New Year’s Resolutions. A phrase you read and hear often this time of year. But the connotation this phrase relays to you depends on the kind of year 2019 has been for you. Do you look back with a sense of accomplishment and look forward with a sense of hope? Or does 2019 carry its share of pain and despair, casting a gloomy shadow upon 2020?

But what is it that we look for when we look back to “grade” 2019? Could it be that our grading scale is off scale? How do we define accomplishment? What would make us “feel good?” And is it about “feeling good?” I’m sure you’d agree with me that feelings often go as quickly as they come, leaving us empty, so what does a “good year” look like? For those of us who are Christians, we may define a good year as one that is in accordance to God’s will. But that brings us back to a similar question: What does a year in accordance to God’s will look like?

Every time I think of God’s will, I’m drawn back to the Apostle Paul’s admonition to the church in Rome in the 12th chapter of his letter. Paul, “carried along by the Holy Spirit” writes in Romans 12:2, “Do not be conformed to this world, but be transformed by the renewal of your minds, that by testing you may discern what is the will of God, what is good and acceptable and perfect.” What Paul is saying here is that if we want to discern what the will of God is, we must: 1) not be conformed to the world, 2) be transformed by the renewal of our minds, and 3) test to discern what His good, acceptable, and perfect will is.

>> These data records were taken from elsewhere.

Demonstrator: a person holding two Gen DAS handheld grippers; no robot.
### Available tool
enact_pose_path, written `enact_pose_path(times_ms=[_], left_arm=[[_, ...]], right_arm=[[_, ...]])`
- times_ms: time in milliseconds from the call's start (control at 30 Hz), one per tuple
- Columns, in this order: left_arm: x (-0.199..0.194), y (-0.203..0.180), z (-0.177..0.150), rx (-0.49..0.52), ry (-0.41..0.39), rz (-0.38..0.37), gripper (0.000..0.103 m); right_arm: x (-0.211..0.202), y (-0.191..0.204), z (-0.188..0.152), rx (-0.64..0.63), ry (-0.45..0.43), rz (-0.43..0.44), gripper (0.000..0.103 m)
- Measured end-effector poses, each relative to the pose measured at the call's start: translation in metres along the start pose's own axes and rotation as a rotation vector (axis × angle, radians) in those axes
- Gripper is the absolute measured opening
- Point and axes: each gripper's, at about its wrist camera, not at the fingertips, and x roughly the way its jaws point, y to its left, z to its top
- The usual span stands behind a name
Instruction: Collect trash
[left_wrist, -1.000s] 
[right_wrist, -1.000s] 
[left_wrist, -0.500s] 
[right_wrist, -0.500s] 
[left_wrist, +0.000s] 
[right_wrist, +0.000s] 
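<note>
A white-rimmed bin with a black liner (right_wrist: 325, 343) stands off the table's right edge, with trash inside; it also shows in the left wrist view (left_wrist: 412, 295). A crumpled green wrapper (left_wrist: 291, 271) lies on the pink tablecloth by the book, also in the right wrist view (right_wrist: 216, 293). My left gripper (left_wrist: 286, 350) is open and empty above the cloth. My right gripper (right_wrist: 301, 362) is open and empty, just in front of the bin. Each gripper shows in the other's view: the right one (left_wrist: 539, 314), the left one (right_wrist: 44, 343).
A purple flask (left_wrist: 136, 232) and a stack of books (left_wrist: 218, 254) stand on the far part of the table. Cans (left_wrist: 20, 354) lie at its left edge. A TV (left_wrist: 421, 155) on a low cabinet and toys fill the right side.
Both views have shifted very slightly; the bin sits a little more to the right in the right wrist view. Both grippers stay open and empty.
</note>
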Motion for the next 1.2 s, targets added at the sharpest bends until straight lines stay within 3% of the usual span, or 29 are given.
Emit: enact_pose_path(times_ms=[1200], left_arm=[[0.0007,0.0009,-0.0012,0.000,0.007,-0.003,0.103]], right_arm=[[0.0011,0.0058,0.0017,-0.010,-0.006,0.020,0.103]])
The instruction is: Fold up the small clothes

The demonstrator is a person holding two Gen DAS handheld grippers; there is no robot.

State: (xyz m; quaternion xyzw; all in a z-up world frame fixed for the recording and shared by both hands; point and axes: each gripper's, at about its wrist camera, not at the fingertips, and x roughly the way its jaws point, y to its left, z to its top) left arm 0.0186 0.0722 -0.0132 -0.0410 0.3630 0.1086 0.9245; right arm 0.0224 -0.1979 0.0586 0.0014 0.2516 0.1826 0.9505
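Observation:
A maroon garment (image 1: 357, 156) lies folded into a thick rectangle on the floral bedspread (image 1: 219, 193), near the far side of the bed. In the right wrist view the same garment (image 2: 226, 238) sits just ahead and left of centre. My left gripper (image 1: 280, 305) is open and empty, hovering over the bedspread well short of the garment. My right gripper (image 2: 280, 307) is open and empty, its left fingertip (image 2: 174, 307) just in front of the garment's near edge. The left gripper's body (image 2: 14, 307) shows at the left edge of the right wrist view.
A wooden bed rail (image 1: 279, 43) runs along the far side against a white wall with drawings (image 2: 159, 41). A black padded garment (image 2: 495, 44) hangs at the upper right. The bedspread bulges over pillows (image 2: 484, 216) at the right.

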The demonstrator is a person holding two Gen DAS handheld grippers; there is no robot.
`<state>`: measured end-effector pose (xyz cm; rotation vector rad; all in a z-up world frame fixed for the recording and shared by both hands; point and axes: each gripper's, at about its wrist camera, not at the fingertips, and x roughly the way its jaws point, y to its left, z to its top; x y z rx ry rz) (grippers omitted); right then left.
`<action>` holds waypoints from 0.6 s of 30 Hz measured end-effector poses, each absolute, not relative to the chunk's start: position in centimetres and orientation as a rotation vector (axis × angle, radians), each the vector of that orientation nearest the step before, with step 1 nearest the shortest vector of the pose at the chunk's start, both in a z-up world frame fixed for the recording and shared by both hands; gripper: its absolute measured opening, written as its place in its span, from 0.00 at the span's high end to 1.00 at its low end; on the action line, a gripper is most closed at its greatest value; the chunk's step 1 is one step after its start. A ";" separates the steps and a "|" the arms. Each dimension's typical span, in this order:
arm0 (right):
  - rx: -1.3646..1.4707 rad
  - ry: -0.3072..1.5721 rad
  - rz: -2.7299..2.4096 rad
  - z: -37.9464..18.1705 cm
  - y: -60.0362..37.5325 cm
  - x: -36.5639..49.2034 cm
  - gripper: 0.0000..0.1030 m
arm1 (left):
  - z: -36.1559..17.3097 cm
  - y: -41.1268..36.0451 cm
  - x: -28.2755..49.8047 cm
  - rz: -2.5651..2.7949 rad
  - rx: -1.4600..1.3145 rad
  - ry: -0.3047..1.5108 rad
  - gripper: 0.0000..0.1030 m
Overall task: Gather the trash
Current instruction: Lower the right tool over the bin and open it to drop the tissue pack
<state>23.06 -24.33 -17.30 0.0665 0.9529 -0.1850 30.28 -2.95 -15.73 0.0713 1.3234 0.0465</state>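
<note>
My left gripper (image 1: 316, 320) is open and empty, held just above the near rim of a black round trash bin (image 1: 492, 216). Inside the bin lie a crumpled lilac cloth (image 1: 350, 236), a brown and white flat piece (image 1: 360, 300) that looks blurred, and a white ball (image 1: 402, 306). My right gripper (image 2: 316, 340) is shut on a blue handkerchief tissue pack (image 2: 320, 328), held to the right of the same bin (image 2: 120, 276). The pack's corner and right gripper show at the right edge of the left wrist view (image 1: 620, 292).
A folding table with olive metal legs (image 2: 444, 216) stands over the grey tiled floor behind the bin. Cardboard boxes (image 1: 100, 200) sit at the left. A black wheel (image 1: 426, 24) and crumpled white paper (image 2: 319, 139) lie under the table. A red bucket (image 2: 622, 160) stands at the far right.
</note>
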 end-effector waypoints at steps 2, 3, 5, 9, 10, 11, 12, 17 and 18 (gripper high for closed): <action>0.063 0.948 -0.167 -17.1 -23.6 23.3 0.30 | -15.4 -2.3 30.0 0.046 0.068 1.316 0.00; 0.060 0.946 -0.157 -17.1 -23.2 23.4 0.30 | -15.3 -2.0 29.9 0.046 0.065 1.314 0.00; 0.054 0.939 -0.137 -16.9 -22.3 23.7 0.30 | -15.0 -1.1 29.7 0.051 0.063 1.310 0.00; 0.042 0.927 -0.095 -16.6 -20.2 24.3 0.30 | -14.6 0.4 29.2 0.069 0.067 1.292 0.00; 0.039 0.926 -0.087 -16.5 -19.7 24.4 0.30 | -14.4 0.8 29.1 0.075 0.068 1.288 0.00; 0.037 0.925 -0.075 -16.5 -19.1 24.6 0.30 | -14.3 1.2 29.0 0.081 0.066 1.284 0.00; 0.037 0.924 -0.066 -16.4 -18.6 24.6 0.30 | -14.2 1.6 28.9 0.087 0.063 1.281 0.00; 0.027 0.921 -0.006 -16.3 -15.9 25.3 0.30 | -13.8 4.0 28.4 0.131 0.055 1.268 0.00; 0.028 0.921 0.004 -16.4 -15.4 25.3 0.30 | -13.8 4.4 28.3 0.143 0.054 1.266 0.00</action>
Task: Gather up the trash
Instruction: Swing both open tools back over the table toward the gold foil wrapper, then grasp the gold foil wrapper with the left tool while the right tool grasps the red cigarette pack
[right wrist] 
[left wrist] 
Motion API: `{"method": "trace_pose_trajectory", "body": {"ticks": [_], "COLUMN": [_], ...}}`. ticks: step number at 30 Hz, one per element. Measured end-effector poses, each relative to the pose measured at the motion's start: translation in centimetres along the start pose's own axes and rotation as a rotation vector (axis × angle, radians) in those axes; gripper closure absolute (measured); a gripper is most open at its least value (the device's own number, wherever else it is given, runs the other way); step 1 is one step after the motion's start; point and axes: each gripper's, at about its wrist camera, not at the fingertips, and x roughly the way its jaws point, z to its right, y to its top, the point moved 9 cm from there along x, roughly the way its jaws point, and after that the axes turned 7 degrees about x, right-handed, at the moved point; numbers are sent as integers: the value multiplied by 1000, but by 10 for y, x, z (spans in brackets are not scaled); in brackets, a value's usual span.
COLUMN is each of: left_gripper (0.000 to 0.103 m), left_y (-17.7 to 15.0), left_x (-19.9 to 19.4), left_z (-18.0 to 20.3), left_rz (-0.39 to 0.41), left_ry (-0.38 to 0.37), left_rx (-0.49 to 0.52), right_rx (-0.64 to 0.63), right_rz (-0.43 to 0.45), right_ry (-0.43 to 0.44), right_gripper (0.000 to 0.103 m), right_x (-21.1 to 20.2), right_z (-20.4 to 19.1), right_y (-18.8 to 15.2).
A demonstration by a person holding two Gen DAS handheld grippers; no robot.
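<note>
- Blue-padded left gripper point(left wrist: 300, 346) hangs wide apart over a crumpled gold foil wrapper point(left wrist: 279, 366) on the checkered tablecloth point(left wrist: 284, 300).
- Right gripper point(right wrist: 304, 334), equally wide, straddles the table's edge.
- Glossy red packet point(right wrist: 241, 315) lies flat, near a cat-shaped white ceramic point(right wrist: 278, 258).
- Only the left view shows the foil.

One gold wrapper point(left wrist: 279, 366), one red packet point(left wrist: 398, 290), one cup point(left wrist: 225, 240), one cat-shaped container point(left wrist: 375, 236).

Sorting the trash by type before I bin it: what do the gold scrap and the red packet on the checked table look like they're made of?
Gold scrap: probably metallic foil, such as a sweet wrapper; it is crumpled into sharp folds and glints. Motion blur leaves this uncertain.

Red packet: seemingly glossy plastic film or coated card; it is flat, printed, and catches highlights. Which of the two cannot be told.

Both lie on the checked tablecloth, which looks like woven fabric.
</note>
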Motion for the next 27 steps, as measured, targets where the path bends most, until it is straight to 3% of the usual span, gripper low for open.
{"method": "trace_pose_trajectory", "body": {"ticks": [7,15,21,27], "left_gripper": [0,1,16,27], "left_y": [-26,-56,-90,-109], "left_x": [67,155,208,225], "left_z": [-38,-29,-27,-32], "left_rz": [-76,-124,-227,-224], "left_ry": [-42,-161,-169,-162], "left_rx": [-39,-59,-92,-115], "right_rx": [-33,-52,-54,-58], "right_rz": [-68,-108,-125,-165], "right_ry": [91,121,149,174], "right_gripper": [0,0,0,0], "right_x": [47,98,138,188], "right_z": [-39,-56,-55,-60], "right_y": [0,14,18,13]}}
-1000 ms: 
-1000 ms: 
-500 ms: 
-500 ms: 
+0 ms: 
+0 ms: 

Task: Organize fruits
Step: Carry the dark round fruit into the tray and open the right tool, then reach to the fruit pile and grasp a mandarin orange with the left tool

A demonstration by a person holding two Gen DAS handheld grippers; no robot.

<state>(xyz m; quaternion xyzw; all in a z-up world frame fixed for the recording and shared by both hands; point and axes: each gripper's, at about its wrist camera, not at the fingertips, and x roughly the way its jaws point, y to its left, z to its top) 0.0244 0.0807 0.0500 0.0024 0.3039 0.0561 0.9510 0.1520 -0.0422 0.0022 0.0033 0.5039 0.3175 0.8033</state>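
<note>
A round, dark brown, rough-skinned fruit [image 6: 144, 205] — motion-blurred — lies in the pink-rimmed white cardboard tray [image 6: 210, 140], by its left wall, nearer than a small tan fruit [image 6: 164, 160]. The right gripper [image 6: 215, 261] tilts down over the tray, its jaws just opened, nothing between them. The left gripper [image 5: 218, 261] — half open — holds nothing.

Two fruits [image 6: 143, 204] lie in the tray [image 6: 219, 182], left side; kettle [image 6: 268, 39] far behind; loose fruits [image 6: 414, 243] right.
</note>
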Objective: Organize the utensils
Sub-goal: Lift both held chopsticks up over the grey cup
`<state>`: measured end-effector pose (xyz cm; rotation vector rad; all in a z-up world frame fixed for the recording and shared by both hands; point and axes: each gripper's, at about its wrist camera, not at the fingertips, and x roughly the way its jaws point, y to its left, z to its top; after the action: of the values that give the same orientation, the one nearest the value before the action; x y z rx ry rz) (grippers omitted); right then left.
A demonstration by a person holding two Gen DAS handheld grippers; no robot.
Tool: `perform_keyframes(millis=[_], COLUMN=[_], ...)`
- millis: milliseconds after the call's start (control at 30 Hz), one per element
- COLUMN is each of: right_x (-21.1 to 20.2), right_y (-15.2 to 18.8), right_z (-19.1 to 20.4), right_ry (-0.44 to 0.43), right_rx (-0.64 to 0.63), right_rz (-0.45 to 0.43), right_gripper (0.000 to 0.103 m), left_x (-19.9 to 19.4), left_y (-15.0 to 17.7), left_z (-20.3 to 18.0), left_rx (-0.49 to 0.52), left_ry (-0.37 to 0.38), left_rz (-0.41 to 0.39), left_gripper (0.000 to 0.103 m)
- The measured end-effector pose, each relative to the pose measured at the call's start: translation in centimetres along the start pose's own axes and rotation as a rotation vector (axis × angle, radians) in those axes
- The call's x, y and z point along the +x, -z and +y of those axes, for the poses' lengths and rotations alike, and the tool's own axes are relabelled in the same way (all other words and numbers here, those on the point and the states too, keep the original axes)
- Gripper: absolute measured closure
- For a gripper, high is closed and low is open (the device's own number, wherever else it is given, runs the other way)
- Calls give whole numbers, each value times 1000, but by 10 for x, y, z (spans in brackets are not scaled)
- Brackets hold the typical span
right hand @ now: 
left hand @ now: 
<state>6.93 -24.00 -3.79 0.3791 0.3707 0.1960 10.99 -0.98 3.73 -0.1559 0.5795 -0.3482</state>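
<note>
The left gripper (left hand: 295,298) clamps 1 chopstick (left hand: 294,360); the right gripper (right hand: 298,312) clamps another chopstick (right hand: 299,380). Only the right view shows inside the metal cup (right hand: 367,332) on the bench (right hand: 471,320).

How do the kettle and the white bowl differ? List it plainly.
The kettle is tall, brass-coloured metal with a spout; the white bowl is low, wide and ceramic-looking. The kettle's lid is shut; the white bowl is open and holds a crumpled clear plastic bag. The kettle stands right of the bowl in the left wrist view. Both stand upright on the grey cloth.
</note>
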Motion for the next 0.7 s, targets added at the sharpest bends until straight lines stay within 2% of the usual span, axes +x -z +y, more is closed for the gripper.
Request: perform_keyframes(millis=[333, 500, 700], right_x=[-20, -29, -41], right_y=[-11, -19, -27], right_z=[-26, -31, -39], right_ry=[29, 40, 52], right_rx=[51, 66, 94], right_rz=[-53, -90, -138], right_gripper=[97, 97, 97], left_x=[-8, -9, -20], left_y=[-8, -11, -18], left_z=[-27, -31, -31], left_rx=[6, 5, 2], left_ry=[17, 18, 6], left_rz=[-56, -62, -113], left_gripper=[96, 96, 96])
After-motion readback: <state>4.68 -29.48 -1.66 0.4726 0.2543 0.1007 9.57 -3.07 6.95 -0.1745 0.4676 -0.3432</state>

Which leads us to yet another question: What does conformity to this world look like? Let’s go back to our New Year’s resolution question: what would a year that “conforms to this world” look like? I would say it is one where I achieve all my goals, where no person or thing gets in the way of me fulfilling my dreams and goals, where I rise up my career ladder (with minimal effort), where I make a lot of money (also with minimal effort) and can afford to buy everything that will make me happy, and it would also be nice to have family and friends that like me.

What’s the common thread in all of those? I, my, me, my, I, my, I, me, me. It’s all about me and my script and I better not have anyone come in the way of me fulfilling my script. What happens when I want only my script at home? Well, I don’t think it will take long for my husband and kids to start backing away. What happens when I want only my script at work? I doubt I’ll make it for very long, or I’ll be scorned and hated. How about with friends? With neighbors? Just about anywhere? Disaster. “Sin has twisted our vision inward,” writes AW Tozer. One of the Greek words for sin is hamartia which essentially means “missing the mark.” We have missed the mark by trying to find meaning in and of ourselves, and it is not to be found there. In short, a year that “conforms to this world” is a world where me, myself, and I are the only inhabitants. A pretty lonely place!

“But I’m doing everything I can to fulfill my desires, and it doesn’t seem to be working,” you might explain. Well perhaps CS Lewis was right when he wrote: “If I find in myself desires which nothing in this world can satisfy, the only logical explanation is that I was made for another world.”

Our creator knew that nothing in this world can satisfy us, actually I believe He designed us that way! As St. Augustine put it, “Thou hast made us for thyself, O Lord, and our heart is restless until it finds its rest in thee.” That is why He calls us, through the apostle Paul, to be transformed by the renewal of our minds. The Greek word for “transformed” is metamorphoo; a deep transformation of our minds to be able to see the world through the eyes of Christ; to have the “mind of Christ” as Paul writes to the Church in Corinth (1 Cor. 2:16). When we allow the Lord to so deeply transform our minds through our intimate union with Him and deep study of His word, our minute scripts fade in comparison to His glorious script. But He does not seek to obliterate our scripts and create robots who follow His script… absolutely not! It is when we echo our Master’s words to His Father, “not my will, but yours be done” will we discover our script and its place in His metanarrative or script for all of humanity. It is then that we can make sense of the apparent paradoxes of losing myself yet finding it and not being able to do anything apart from Christ yet doing all things through Christ. It is then that we will be able to test and discern what God’s will is; what a “good” year looks like.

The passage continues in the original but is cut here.